═════ Dataset records ═════
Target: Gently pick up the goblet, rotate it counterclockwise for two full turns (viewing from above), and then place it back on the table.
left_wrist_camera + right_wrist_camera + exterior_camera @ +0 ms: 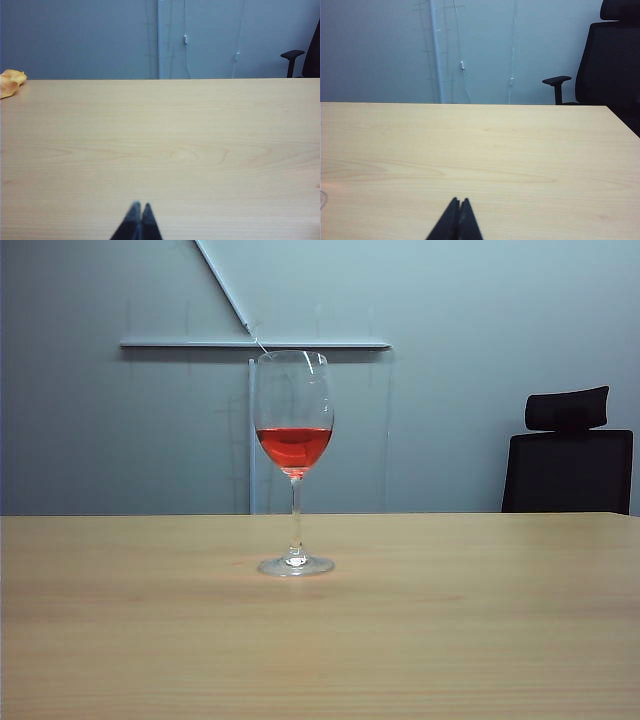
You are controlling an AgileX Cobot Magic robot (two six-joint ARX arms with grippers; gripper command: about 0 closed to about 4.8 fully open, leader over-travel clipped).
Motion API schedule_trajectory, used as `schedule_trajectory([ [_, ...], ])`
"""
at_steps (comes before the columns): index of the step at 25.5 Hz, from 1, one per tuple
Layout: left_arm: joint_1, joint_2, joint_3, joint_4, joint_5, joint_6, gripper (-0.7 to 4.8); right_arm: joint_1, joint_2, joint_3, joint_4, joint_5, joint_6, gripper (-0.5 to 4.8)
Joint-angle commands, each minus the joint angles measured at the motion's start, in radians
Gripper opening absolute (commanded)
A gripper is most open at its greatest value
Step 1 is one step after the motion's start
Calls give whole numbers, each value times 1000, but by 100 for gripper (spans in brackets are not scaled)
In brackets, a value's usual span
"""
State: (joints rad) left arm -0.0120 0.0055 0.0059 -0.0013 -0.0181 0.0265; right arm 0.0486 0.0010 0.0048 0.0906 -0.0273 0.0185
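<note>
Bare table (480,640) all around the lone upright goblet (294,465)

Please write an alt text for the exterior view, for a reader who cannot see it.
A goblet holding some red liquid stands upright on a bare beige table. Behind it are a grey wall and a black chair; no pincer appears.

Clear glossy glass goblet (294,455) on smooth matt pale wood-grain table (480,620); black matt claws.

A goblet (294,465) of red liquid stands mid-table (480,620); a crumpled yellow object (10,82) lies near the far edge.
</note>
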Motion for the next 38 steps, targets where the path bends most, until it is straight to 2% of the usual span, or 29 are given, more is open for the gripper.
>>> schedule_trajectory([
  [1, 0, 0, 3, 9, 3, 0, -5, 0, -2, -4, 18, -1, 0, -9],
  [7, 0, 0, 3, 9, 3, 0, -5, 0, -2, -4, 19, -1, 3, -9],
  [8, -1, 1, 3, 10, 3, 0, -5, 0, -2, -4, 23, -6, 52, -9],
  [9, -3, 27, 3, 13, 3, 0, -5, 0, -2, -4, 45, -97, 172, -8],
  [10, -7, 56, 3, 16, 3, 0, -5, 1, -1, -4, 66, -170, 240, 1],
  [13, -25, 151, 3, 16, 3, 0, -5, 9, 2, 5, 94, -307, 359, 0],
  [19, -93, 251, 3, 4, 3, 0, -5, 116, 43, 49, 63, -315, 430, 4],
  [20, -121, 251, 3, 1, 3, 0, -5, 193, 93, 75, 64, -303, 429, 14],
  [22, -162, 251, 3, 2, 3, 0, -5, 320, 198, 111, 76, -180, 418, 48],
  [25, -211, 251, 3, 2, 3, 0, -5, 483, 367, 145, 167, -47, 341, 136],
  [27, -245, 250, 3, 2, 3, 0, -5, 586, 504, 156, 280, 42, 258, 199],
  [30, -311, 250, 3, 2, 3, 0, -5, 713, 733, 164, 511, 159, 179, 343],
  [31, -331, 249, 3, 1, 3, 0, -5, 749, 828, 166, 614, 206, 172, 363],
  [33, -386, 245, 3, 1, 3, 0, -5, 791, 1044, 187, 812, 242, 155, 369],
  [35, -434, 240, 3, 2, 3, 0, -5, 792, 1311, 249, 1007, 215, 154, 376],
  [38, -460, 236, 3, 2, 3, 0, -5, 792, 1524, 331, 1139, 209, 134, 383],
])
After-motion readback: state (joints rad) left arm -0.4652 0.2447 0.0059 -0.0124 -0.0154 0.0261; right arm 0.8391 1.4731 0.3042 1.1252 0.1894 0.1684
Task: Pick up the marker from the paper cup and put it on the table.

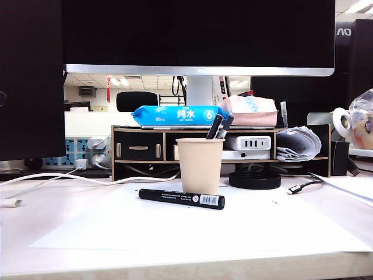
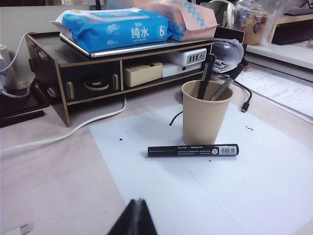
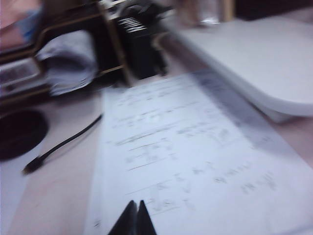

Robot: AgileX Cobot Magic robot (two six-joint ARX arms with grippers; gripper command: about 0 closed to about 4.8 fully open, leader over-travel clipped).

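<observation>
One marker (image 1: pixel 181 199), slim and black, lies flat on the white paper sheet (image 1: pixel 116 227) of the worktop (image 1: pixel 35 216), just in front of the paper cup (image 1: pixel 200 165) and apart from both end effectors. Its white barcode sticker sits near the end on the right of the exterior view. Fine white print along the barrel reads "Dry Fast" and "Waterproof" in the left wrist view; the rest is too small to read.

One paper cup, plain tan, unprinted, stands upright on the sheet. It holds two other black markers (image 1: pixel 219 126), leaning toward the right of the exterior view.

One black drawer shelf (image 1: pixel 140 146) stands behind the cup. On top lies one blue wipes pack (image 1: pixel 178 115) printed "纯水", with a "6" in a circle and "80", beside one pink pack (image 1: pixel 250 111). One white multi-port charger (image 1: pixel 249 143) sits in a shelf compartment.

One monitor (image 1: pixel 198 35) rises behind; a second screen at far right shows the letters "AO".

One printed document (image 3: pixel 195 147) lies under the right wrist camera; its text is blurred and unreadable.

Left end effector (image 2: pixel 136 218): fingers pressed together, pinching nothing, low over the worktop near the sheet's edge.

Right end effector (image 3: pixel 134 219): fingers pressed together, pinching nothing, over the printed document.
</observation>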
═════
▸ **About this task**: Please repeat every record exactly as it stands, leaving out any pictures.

▸ **Task response**:
Target: Gently pick up the goblet, rotate it counterclockwise for two full turns (viewing from above), and then place it back on the table.
left_wrist_camera + right_wrist_camera + exterior_camera @ +0 ms: 
You are controlling an AgileX Cobot Magic robot (two six-joint ARX arms with grippers; gripper command: about 0 closed to about 4.8 fully open, leader over-travel clipped).
Motion API schedule_trajectory, used as `schedule_trajectory([ [_, ...], ])`
"""
at_steps (comes before the columns): index of the step at 25.5 Hz, from 1, one per tuple
Layout: left_arm: joint_1, joint_2, joint_3, joint_4, joint_5, joint_6, gripper (-0.7 to 4.8); right_arm: joint_1, joint_2, joint_3, joint_4, joint_5, joint_6, gripper (-0.5 to 4.8)
Joint-angle commands, each minus the joint angles measured at the motion's start, in radians
Gripper opening absolute (commanded)
A gripper is most open at its greatest value
Step 1 is one step after the motion's start
Calls give whole numbers, each value times 1000, but by 100 for gripper (spans in brackets are not scaled)
In brackets, a value's usual span
"""
State: (joints rad) left arm -0.0120 0.0055 0.0059 -0.0013 -0.0181 0.0265; right arm 0.0486 0.0010 0.0048 0.0906 -0.0273 0.0185
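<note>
Bare table (480,640) all around the lone upright goblet (294,465)

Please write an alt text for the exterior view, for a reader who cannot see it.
A goblet holding some red liquid stands upright on a bare beige table. Behind it are a grey wall and a black chair; no pincer appears.

Clear glossy glass goblet (294,455) on smooth matt pale wood-grain table (480,620); black matt claws.

A goblet (294,465) of red liquid stands mid-table (480,620); a crumpled yellow object (10,82) lies near the far edge.
</note>
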Motion for the next 38 steps, targets where the path bends most, until it is straight to 2% of the usual span, or 29 are given, more is open for the gripper.
>>> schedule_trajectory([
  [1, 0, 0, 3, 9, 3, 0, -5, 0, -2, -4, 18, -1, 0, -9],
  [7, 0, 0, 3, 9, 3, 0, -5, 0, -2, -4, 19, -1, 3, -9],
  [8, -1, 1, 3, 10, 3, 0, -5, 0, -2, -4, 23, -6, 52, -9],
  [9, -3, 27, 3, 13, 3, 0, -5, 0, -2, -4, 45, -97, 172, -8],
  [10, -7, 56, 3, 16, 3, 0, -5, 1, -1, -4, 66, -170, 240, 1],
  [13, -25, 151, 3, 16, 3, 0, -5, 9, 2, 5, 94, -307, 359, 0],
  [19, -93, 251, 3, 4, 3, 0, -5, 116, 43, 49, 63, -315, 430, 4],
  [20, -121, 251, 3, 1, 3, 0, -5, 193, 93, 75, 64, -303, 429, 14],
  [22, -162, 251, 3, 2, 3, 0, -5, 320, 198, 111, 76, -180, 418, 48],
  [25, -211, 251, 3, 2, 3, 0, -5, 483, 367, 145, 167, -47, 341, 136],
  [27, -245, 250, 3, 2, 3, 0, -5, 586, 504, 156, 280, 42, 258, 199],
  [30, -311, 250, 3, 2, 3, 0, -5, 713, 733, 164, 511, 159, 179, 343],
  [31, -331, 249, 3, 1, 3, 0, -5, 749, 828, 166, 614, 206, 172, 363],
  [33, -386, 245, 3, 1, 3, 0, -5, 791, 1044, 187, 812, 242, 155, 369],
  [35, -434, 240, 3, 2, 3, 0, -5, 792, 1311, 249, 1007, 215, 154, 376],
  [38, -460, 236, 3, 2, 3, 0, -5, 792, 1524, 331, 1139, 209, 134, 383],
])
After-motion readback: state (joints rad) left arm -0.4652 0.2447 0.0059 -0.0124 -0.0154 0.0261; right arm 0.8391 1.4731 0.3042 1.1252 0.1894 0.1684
Task: Pick up the marker from the paper cup and put it on the table.


Robot: AgileX Cobot Magic robot (two six-joint ARX arms with grippers; gripper command: about 0 closed to about 4.8 fully open, leader over-travel clipped).

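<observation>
One marker (image 1: pixel 181 199), slim and black, lies flat on the white paper sheet (image 1: pixel 116 227) of the worktop (image 1: pixel 35 216), just in front of the paper cup (image 1: pixel 200 165) and apart from both end effectors. Its white barcode sticker sits near the end on the right of the exterior view. Fine white print along the barrel reads "Dry Fast" and "Waterproof" in the left wrist view; the rest is too small to read.

One paper cup, plain tan, unprinted, stands upright on the sheet. It holds two other black markers (image 1: pixel 219 126), leaning toward the right of the exterior view.

One black drawer shelf (image 1: pixel 140 146) stands behind the cup. On top lies one blue wipes pack (image 1: pixel 178 115) printed "纯水", with a "6" in a circle and "80", beside one pink pack (image 1: pixel 250 111). One white multi-port charger (image 1: pixel 249 143) sits in a shelf compartment.

One monitor (image 1: pixel 198 35) rises behind; a second screen at far right shows the letters "AO".

One printed document (image 3: pixel 195 147) lies under the right wrist camera; its text is blurred and unreadable.

Left end effector (image 2: pixel 136 218): fingers pressed together, pinching nothing, low over the worktop near the sheet's edge.

Right end effector (image 3: pixel 134 219): fingers pressed together, pinching nothing, over the printed document.
</observation>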

Work on this exercise is now finished.